Sur bon-a-tirer, il y a un tas d'auteurs, belges et pas belges. On va essayer ici d'en présenter quelques-uns succintement, c'est-à-dire le plus brièvement possible, histoire d'avoir une micro-introduction pour ceux que ces auteurs intéressent.

Thomas Gunzig (né en 1970) est le premier de notre parcours, tout simplement parce que c'est notre préféré : il est jeune, il est beau et il sent bon le sable chaud. Il se situe dans une mouvance d'écrivains floue et non définie, que certains appellent la Belgitude (sur le modèle du mot Négritude, la Belgitude est l'ensemble des caractéristiques des écrivains belges francophones). Je ne suis pas certaine qu'il cherche à revendiquer une quelconque appartenance, mais il est d'une certaine façon très belge.

Il y avait quelque chose dans le noir qu'on n'avait pas vu

Gunzig a surtout écrit des nouvelles, dont les recueils les plus connus sont "Il y avait quelque chose dans le noir qu'on n'avait pas vu" (1997) et "A part moi personne n'est mort" (1998). Les titres à rallonge ne sont pas innocents ; il y a une idée de non-style, de neutralité, de refus de la dramatisation, de l'émotion ; on a alors des titres qui disent ce qu'ils sont et sont ce qu'ils disent, c'est-à-dire rien.

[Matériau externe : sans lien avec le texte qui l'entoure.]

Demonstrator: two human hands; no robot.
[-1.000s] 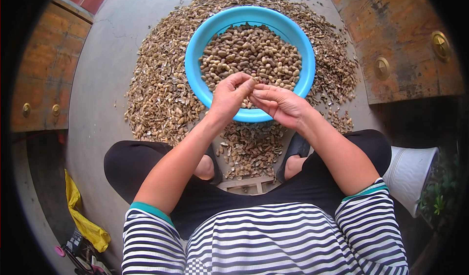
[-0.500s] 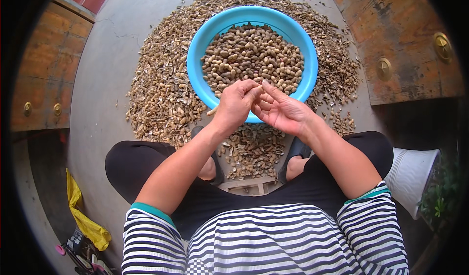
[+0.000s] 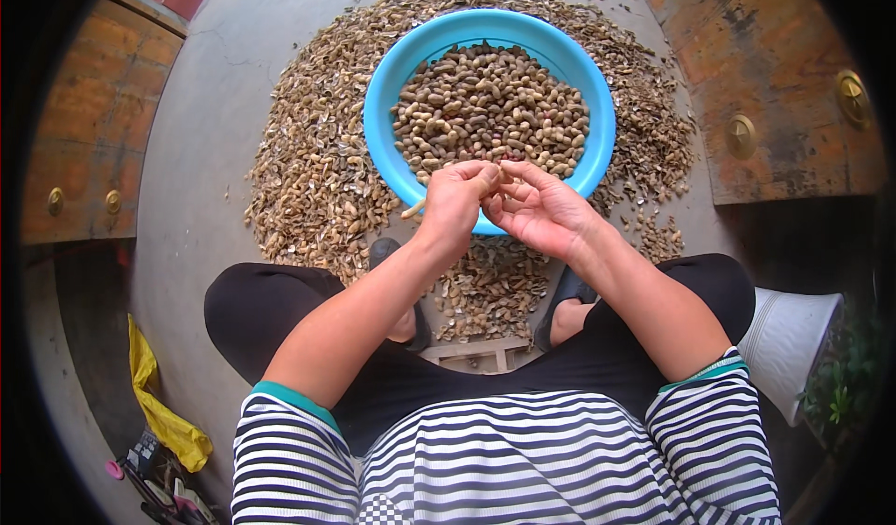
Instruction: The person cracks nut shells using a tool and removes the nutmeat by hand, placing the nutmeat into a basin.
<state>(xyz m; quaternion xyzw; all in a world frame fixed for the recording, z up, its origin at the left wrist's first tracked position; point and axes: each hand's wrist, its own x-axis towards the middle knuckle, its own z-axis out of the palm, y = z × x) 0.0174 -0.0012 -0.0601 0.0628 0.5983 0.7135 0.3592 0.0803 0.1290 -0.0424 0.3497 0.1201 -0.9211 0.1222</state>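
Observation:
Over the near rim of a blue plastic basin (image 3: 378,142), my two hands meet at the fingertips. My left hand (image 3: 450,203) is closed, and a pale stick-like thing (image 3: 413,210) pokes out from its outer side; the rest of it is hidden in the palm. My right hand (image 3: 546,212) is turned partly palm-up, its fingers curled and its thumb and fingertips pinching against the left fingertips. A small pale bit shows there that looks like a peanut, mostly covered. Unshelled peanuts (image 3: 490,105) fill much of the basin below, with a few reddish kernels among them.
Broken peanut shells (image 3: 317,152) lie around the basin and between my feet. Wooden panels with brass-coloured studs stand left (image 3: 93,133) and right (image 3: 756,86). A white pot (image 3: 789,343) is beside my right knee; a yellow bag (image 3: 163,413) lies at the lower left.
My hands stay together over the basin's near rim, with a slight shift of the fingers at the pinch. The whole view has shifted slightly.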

A-part-moi-personne-nest-mort

Les histoires de Gunzig ne sont pas bien drôles ; des ratés, des losers, des paumés de tous poils s'y croisent, s'y entretuent et parfois y tombent amoureux avec la force et la maladresse des gens pas trop faits pour ce monde. On sent cependant une immense et indéfectible tendresse de l'auteur pour ses petits personnages en déroute, son trait le plus belge probablement : cet amour pour les antihéros, les petits riens qui peuplent les salles d'attente de la renommée littéraire, les abonnés aux seconds rôles, les chauffeurs de taxi "en attendant".